IMG_20150731_115859085_HDRBaen publisher Toni Weisskopf has just announced via e-mail newsletter and the front page of the Baen.com website that Baen is changing the completion date of e-books published via its e-book bundle program (nee Webscriptions).

The way Baen’s bundles have worked for the last 17 years was that the first half of all the new-release e-books in a given bundle was available to that bundle’s purchasers three months before paper publication date, the third quarter of all the books became available two months before, and the e-books were made completely available in the middle of the month before the paper editions hit the stores. Under Baen’s new deal with Amazon, it also had to stop selling that bundle at that point, as it released the individual e-books to its own, the Kindle’s, and other e-readers’ stores.

However, now Baen is now shifting that completion and availability date back by a couple of weeks to coincide with the print street date. Weisskopf writes:

The April 2016 bundle contains the ebooks that will be available in print on April 5th. The final versions of these ebooks would have been scheduled to go live as ebooks on all retail venues on March 16, 2015, and will now be available in their entirety April 5, 2016. At that point, the Monthly Bundle will become unavailable for sale.

This means that Baen purchasers will no longer get that two-week advance peek at e-books in the bundles. However, it also means the multi-book bundles will be available for purchase for that much longer, instead of being pulled two weeks before the paper books came out. (The initial sales offering dates of the bundles will remain the same.) Baen’s EARCs, the unproofed advance copies released several months early, will be unaffected by this change.

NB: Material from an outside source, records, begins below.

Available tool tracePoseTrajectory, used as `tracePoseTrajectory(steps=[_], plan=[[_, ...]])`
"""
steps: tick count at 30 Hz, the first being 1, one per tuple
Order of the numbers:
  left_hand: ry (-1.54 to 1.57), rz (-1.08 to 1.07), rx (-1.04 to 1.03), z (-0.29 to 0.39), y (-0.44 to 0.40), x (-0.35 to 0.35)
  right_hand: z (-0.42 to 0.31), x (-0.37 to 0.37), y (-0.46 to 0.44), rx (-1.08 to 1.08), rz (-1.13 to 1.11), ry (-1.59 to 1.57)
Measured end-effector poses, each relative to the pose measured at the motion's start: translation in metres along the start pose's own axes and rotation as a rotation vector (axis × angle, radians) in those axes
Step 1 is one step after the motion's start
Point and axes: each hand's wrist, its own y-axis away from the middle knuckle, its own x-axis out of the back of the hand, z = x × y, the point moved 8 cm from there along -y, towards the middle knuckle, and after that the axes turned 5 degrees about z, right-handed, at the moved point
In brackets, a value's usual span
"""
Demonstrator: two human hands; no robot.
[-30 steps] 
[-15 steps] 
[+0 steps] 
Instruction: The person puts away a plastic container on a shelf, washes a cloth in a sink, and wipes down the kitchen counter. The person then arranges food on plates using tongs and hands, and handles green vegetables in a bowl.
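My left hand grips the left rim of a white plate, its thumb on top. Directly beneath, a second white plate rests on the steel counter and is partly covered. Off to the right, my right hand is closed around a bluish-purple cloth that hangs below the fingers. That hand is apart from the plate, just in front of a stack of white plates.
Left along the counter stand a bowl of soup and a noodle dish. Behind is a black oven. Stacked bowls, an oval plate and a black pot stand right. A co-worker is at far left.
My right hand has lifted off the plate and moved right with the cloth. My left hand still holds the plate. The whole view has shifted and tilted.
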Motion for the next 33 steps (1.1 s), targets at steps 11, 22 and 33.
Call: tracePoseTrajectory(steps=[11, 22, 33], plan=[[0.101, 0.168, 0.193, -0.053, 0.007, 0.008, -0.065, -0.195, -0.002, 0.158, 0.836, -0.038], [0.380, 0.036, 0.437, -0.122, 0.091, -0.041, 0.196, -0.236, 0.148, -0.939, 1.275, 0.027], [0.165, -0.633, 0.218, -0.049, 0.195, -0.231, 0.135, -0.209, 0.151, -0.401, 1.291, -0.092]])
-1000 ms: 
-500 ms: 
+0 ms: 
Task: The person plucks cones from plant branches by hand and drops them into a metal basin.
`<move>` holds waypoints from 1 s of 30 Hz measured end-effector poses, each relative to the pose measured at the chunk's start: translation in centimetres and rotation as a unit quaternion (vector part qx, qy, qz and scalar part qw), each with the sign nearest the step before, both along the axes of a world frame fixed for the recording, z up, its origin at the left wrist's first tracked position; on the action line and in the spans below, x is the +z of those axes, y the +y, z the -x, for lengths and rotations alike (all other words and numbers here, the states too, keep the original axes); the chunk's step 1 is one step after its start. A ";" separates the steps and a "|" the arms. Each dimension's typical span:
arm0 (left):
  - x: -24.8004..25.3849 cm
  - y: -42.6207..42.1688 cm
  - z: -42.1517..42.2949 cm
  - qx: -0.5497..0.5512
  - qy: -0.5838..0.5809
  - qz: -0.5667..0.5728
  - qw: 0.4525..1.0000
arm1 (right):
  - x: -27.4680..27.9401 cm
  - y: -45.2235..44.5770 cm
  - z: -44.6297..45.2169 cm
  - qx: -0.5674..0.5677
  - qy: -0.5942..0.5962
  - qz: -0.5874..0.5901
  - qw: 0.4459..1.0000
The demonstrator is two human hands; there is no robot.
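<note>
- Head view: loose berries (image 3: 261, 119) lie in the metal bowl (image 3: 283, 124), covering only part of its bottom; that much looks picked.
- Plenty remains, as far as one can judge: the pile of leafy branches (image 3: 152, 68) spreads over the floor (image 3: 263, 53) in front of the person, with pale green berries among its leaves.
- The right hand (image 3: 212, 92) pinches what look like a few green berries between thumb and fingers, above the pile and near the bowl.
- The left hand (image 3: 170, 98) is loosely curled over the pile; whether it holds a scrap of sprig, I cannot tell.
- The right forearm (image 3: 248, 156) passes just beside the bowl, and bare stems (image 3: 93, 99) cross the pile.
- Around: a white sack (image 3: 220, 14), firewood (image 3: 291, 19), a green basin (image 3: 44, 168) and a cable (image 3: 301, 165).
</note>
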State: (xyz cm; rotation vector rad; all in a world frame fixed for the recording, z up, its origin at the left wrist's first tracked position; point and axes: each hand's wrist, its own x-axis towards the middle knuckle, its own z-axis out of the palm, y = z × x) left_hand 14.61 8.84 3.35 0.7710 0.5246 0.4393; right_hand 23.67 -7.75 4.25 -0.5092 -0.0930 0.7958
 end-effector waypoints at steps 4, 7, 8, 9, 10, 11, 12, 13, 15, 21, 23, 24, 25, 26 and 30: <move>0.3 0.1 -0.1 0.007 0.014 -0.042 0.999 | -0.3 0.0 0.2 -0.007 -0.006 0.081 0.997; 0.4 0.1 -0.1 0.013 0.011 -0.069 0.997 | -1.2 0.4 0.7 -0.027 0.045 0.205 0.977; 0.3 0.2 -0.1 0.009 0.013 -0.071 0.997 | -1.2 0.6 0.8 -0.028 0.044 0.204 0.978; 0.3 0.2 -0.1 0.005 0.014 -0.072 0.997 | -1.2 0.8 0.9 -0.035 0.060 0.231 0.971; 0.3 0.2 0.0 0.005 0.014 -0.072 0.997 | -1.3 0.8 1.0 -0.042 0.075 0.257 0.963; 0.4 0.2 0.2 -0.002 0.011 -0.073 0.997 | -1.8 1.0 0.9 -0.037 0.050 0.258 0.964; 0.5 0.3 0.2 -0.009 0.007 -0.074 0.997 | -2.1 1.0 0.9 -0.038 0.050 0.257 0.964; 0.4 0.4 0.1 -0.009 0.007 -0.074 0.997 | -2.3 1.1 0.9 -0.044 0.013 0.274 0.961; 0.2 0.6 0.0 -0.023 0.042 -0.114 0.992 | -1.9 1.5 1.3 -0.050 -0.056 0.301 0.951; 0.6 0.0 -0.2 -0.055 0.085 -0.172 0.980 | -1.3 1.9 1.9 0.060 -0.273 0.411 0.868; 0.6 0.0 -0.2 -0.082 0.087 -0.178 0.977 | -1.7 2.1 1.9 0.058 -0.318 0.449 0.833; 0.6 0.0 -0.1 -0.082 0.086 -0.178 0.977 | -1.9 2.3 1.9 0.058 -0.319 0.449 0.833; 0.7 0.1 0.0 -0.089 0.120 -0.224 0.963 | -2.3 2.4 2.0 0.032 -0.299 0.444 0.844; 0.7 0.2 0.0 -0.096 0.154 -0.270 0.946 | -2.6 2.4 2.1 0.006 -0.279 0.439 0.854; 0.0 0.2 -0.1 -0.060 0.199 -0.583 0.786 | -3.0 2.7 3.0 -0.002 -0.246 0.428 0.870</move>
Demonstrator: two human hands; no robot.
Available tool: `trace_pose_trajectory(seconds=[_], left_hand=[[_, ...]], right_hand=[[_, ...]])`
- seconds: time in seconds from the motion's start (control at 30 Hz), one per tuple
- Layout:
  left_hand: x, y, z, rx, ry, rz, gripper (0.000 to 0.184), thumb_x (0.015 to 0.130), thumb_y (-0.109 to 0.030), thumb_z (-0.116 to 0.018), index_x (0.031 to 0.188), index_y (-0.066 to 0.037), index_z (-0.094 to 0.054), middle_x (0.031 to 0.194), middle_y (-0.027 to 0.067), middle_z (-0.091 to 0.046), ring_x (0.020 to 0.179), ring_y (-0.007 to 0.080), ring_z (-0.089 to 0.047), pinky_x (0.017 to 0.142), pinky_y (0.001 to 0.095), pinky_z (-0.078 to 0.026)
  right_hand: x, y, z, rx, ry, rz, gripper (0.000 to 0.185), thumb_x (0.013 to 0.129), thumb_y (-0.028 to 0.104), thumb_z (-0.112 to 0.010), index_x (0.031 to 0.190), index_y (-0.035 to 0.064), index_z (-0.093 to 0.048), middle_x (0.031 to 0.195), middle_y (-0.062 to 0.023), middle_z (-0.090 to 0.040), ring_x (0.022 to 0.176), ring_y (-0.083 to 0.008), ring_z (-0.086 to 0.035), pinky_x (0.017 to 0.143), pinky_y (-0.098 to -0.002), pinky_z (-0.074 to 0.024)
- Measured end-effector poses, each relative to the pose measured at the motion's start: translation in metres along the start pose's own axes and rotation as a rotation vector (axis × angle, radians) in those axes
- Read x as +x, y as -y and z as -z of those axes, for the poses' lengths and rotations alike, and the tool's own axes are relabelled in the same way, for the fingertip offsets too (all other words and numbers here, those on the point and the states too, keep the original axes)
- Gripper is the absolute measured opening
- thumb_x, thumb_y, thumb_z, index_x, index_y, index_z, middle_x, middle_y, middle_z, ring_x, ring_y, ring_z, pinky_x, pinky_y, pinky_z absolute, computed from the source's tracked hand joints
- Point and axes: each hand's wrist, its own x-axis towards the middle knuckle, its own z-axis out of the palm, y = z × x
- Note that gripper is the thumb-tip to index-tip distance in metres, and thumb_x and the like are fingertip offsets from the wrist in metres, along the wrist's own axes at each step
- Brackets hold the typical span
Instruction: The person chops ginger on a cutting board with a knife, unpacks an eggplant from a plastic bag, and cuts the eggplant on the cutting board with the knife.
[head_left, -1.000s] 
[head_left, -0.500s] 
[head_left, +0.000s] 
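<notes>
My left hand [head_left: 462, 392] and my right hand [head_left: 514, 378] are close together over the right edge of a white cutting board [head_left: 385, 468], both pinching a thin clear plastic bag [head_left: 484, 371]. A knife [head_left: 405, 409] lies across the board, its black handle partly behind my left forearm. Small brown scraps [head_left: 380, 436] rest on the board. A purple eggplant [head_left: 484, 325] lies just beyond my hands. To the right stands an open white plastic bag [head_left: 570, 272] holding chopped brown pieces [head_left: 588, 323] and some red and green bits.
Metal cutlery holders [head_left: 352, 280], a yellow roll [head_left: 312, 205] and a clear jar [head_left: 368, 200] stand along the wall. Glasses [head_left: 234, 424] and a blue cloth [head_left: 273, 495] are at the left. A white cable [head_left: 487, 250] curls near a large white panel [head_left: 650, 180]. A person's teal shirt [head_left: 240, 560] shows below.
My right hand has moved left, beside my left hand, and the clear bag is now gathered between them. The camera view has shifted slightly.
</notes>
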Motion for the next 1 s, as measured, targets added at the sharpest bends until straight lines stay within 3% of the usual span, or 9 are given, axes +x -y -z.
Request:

When you think about it, it’s fairly easy to understand why they would have wanted to harmonize the official release dates. If a book was scheduled to hit print in January, having the e-book version come out in December of the year before could affect its eligibility for award nominations. This fix will not entirely solve that problem—Lois McMaster Bujold’s latest Vorkosigan novel, Gentleman Jole and the Red Queen, was published in January and February of 2016, but was declared eligible for the 2015 Nebulas because its EARC was out in October. Nonetheless, it will at least reduce the number of edge cases for any Baen books that don’t get EARCs.

Baen customers might find it a touch disappointing that they will now have to wait for two more weeks before they get to read the ending, but at least they’ll be available for purchase for that much longer. Nonetheless, most major publishers who haven’t been selling e-books as long as Baen have harmonized their e-book and print book street dates already.

The fact that the bundles will be available for sale for that much longer is at least one silver lining. But given that many bookstores treat street dates fairly flexibly, this means in some cases Baen’s print book fans will be able to steal a march on the e-book subscribers for a change.

The change is currently under discussion by Baen Barflies in the “Baen Administrivia” board of the Baen’s Bar forum. (Free registration required to read.)